DynamoRIO / dynamorio

Dynamic Instrumentation Tool Platform
Other
2.64k stars 560 forks source link

add application callstack walking extension #2414

Open illera88 opened 7 years ago

illera88 commented 7 years ago

Hi, There is no way (I know of) to get the stack trace when a exception is raised. This would be very helpful to collect information about an exception or crash.

Can this be done from within DynamoRio? I can help implementing it. Can I get pointed to where it should be implemented?

Cheers

derekbruening commented 7 years ago

Please clarify:

Xref https://github.com/DynamoRIO/drmemory/issues/823

illera88 commented 7 years ago
derekbruening commented 7 years ago

Getting a callstack in arbitrary code can be quite challenging: just look at all of the many issues in the Dr.

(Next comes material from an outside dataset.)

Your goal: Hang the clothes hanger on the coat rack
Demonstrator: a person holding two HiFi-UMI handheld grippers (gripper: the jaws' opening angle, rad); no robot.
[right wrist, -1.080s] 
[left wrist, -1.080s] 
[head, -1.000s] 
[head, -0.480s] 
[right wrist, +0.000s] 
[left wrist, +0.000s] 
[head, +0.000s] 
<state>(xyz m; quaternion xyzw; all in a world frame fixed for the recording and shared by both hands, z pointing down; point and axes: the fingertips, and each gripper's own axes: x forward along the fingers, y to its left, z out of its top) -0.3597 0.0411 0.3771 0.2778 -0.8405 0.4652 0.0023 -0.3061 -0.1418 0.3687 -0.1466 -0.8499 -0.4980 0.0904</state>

Memory tracker on problems and challenges getting callstacks on Windows. Linux is generally simpler, and the more code you control compilation of the easier it is, so it is easier for client code than general app code (though clients can easily call off into Windows private libraries).

On a crash in DR we do not know what state anything is in and can't reliably run much code at all. A client crash is a little safer but it could still have corrupted state needed to do things like try to match what a debugger does, which on Windows would involve calling into dbghelp.dll.

The current simple DR frame pointer walk could be post-processed: Xref #973 Xref #1470

Clients could be given a control point and could from there use an extension or sthg: Xref #50 Xref DynamoRIO/drmemory#823

illera88 commented 7 years ago

First of all thank you for your time. Second, I didn't understand your first question regarding where the crash happens. My bad. I want to get the stack trace of a crash in the instrumented application. I said in the client and I meant in the instrumented binary.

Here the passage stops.